• _Data shown_:
-- -- --

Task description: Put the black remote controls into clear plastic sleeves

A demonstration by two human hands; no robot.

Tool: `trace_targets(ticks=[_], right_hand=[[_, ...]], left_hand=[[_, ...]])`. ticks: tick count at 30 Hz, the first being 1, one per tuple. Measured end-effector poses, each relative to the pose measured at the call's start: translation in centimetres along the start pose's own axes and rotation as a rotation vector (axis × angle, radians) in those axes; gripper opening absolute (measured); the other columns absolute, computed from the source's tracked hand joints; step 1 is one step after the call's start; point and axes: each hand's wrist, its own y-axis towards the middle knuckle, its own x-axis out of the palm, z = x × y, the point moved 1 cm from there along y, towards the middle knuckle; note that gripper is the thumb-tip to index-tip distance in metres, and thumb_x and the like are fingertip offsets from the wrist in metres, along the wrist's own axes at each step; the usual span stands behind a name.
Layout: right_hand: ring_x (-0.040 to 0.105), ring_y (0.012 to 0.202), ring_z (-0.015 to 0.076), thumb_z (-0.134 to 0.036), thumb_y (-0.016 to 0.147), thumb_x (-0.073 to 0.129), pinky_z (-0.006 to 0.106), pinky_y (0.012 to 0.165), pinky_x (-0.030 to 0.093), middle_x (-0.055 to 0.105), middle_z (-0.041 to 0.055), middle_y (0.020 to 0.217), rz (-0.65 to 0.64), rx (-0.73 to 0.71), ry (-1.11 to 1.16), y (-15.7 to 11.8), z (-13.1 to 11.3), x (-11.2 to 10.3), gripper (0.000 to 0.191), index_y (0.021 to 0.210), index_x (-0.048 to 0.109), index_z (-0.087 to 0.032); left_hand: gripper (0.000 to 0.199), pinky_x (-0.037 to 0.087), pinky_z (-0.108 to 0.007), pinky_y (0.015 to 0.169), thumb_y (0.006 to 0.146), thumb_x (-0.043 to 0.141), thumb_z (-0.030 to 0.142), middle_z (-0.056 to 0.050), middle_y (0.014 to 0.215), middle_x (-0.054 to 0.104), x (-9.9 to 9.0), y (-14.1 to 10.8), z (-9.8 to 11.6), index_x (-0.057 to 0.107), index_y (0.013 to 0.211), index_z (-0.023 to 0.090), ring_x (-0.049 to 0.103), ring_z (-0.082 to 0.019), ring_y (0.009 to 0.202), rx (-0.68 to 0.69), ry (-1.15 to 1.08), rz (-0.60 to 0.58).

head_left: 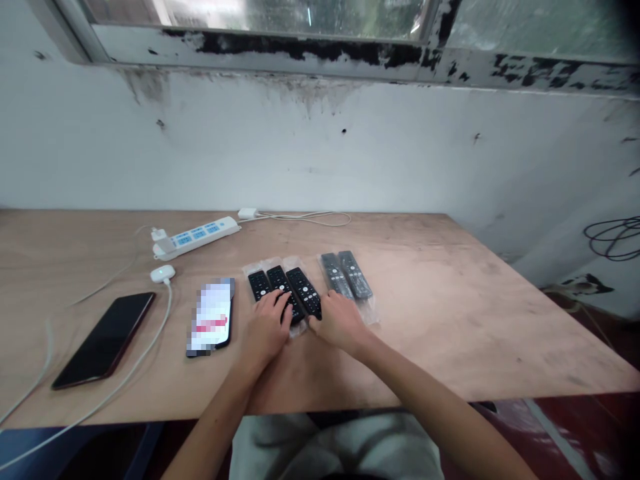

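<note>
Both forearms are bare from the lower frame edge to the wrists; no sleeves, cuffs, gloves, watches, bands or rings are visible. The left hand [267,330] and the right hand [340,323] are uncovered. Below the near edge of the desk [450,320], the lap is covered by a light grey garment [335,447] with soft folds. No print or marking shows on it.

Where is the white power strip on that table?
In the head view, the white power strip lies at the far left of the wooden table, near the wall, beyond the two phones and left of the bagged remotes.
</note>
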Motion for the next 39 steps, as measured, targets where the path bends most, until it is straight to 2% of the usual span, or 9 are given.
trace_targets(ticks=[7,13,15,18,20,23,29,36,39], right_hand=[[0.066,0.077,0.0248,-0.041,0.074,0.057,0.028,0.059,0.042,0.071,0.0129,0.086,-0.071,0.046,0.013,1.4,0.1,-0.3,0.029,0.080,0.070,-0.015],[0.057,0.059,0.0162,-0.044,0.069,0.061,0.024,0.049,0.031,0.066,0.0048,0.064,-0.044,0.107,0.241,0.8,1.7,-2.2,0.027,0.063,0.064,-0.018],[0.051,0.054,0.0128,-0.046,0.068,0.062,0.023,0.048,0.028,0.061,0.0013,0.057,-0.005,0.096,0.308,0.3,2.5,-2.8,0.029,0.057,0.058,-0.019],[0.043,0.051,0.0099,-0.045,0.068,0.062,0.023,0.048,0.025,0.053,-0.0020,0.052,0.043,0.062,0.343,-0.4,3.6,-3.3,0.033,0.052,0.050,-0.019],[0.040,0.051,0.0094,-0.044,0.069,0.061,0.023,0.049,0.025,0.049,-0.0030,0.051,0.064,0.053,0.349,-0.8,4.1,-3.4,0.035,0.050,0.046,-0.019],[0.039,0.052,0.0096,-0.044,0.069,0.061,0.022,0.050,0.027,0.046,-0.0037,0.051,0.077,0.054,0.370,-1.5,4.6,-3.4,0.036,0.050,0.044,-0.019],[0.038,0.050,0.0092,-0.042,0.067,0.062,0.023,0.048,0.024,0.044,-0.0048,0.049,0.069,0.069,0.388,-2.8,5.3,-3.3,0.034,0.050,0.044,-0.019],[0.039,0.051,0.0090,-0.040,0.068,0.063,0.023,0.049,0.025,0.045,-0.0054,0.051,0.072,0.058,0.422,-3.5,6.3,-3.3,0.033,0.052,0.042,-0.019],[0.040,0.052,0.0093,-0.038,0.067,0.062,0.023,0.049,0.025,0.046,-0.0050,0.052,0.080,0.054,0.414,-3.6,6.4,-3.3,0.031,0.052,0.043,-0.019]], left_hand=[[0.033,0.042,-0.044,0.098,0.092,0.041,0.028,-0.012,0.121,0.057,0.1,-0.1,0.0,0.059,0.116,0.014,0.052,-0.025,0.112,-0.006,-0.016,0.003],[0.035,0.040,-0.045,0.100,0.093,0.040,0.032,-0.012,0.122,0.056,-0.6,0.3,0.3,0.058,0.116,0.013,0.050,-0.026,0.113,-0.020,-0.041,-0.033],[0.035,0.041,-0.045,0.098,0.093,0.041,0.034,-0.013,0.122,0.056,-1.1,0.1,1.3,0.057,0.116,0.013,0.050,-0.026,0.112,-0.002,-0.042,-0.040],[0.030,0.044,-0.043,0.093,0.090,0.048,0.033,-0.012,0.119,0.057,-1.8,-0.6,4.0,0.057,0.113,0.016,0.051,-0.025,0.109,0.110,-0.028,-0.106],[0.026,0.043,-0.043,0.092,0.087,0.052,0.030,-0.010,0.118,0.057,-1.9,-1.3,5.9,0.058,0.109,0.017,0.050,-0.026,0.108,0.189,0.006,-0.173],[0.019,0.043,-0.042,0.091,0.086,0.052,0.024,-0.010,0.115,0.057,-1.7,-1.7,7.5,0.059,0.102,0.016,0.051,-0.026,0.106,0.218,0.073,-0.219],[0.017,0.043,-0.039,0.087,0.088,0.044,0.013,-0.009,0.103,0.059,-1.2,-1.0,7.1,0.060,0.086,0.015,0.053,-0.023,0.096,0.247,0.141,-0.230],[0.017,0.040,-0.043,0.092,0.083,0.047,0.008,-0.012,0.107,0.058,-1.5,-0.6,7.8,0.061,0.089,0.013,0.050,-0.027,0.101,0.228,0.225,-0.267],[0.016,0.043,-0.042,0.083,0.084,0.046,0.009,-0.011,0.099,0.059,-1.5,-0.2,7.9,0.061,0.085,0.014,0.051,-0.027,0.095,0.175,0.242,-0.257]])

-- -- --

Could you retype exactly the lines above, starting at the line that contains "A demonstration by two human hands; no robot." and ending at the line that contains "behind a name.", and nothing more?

A demonstration by two human hands; no robot.

Tool: `trace_targets(ticks=[_], right_hand=[[_, ...]], left_hand=[[_, ...]])`. ticks: tick count at 30 Hz, the first being 1, one per tuple. Measured end-effector poses, each relative to the pose measured at the call's start: translation in centimetres along the start pose's own axes and rotation as a rotation vector (axis × angle, radians) in those axes; gripper opening absolute (measured); the other columns absolute, computed from the source's tracked hand joints; step 1 is one step after the call's start; point and axes: each hand's wrist, its own y-axis towards the middle knuckle, its own x-axis out of the palm, z = x × y, the point moved 1 cm from there along y, towards the middle knuckle; note that gripper is the thumb-tip to index-tip distance in metres, and thumb_x and the like are fingertip offsets from the wrist in metres, along the wrist's own axes at each step; the usual span stands behind a name.

For this exercise, nothing more remains to be given.